### [EXERCISE]
Please restate, exactly as written, the lines running from the beginning of the material through the line that has "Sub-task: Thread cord" in it.

---------------

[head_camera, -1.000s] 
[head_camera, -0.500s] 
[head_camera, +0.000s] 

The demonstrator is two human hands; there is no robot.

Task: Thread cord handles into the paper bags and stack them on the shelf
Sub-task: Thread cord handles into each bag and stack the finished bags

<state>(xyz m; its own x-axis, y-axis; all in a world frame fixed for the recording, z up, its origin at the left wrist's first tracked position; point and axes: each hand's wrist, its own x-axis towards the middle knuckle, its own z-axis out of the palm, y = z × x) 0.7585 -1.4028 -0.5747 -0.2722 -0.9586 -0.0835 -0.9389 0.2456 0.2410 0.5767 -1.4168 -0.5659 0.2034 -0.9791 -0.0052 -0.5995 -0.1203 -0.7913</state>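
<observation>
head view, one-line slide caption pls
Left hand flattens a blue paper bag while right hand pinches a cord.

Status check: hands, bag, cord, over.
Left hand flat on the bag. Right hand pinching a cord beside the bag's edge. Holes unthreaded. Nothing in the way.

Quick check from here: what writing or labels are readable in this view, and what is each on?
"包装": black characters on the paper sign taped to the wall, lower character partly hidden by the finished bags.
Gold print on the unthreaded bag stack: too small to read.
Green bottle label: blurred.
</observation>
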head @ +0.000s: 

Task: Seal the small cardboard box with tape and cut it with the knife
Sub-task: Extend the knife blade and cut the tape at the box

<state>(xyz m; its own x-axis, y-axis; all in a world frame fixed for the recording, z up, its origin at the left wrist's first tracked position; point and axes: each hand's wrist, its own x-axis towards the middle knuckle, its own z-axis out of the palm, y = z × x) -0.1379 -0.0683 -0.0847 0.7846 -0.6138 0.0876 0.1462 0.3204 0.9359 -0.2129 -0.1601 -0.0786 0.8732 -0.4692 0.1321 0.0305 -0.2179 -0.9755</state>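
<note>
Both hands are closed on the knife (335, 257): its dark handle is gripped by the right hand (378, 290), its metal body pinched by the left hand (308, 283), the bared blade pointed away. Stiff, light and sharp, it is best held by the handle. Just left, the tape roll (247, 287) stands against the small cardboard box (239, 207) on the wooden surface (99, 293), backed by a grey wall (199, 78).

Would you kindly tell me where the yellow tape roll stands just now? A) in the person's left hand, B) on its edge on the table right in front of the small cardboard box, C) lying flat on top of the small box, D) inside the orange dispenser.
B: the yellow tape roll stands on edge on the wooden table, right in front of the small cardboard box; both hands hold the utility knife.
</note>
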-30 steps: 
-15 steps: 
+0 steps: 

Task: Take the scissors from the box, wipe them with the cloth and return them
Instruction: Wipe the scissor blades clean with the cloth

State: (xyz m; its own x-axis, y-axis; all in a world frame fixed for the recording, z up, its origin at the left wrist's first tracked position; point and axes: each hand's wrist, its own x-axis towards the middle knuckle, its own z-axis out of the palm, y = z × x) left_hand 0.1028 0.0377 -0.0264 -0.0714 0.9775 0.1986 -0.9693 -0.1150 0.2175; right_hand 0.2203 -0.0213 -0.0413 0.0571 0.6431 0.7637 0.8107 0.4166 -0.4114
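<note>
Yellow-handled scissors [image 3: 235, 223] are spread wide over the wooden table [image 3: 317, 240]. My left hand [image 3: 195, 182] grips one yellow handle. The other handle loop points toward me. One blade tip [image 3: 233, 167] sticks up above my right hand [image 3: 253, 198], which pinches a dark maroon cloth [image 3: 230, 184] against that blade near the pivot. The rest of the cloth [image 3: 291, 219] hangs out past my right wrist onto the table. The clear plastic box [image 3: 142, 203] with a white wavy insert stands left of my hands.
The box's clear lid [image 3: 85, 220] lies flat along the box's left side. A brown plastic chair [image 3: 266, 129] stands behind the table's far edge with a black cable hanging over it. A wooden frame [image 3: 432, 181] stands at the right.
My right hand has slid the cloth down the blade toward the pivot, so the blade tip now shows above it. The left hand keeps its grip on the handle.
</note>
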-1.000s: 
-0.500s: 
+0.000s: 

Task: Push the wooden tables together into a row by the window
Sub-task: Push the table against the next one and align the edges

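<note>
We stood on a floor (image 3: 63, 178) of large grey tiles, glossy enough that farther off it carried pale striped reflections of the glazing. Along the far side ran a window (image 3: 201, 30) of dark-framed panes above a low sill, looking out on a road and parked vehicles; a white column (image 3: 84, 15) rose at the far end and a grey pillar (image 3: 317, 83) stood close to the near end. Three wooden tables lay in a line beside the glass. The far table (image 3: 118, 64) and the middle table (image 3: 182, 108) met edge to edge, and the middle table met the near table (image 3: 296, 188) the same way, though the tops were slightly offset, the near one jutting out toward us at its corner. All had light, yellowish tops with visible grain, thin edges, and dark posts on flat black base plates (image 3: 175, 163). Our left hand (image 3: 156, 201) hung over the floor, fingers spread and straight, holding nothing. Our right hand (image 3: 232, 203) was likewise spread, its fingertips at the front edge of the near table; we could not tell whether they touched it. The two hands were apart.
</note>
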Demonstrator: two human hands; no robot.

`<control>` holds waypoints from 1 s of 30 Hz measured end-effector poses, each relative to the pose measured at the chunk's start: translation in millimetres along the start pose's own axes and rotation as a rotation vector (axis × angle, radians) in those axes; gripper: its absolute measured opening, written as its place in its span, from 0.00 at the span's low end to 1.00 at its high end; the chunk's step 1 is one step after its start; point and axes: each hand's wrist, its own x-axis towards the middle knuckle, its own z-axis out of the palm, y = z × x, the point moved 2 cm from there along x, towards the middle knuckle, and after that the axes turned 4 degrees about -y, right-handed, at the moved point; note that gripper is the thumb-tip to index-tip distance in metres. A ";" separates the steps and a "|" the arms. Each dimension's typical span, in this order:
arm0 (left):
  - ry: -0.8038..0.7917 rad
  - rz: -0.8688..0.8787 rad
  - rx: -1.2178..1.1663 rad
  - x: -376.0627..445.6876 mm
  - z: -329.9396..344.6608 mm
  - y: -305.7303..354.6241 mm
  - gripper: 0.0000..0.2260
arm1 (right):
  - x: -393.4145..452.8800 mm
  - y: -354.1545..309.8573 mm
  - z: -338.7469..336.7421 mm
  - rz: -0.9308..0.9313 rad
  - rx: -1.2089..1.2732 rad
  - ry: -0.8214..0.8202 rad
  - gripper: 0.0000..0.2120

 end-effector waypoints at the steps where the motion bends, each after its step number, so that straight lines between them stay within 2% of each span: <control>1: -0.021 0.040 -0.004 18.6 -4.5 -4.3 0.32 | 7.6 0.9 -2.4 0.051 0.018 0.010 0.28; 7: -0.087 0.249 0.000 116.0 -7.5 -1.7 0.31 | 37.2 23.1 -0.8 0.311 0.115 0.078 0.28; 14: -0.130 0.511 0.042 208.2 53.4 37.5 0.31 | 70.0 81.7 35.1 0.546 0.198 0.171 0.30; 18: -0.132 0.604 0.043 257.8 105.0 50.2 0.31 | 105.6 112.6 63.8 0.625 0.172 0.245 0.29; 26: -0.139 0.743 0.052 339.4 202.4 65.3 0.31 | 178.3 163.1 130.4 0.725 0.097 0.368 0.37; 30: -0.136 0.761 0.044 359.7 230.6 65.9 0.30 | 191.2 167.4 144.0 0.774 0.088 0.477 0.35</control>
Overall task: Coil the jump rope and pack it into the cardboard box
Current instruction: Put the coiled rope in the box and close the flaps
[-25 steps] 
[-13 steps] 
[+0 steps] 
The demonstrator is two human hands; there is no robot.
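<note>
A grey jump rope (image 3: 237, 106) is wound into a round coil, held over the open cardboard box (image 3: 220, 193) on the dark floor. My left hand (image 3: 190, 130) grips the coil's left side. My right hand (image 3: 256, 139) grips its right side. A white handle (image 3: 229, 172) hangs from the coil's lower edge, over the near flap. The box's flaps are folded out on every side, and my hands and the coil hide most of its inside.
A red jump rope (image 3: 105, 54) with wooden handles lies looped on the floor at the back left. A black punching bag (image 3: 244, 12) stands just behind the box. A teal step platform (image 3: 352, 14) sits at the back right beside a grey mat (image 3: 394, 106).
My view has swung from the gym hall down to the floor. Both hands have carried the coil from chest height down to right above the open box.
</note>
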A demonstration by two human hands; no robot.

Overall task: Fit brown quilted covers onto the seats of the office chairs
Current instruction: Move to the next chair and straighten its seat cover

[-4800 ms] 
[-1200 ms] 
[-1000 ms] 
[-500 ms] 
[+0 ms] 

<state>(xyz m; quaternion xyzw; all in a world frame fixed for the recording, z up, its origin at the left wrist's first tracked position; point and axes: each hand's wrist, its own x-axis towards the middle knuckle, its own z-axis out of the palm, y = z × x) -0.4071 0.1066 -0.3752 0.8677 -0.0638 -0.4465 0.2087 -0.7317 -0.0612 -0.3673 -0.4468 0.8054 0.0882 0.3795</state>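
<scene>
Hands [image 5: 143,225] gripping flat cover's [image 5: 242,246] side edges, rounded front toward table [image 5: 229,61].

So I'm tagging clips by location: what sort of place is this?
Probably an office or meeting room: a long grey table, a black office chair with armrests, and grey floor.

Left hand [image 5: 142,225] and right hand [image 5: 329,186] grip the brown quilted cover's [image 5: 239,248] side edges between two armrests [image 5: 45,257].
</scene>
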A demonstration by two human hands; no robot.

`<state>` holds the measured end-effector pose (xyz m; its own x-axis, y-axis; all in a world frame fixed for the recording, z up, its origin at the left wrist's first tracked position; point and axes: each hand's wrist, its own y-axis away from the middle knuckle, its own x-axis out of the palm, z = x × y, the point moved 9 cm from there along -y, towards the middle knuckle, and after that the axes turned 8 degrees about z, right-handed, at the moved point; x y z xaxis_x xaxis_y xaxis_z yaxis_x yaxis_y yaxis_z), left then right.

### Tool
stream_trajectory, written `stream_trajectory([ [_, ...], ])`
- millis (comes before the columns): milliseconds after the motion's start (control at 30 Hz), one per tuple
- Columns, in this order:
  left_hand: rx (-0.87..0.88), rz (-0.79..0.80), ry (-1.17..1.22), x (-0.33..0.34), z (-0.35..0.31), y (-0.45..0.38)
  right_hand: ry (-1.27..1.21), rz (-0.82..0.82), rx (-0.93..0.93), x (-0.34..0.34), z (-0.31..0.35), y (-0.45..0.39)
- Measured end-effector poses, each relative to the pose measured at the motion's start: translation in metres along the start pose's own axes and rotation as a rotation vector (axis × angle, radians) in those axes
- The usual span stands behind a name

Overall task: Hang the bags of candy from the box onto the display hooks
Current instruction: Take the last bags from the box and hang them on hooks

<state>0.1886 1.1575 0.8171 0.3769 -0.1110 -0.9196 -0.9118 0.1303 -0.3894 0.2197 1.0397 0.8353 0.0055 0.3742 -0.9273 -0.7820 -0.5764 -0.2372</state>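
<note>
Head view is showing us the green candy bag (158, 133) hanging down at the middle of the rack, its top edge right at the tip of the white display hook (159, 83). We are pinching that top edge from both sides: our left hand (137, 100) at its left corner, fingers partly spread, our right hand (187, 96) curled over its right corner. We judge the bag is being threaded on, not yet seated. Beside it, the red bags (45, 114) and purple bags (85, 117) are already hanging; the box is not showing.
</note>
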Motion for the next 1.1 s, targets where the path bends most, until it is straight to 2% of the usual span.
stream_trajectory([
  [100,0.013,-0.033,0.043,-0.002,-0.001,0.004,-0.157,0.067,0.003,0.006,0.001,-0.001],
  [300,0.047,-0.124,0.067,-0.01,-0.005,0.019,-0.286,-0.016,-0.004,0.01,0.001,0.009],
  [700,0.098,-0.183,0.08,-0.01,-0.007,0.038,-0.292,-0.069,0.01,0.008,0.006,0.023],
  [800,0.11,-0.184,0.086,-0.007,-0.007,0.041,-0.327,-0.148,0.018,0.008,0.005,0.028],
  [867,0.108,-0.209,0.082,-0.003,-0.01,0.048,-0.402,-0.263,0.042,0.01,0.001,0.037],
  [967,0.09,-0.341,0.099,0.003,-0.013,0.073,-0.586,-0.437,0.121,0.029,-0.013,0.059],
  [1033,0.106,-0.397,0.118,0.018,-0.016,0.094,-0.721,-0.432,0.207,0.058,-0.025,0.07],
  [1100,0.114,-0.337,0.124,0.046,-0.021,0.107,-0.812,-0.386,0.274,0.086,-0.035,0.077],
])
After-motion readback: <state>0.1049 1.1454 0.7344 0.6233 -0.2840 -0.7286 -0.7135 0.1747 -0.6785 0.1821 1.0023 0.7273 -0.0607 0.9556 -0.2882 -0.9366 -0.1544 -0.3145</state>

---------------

### [SOLUTION TO THIS EXERCISE]
[head_camera, -1.000s] 
[head_camera, -0.500s] 
[head_camera, +0.000s] 

The demonstrator is two human hands; there is no robot.

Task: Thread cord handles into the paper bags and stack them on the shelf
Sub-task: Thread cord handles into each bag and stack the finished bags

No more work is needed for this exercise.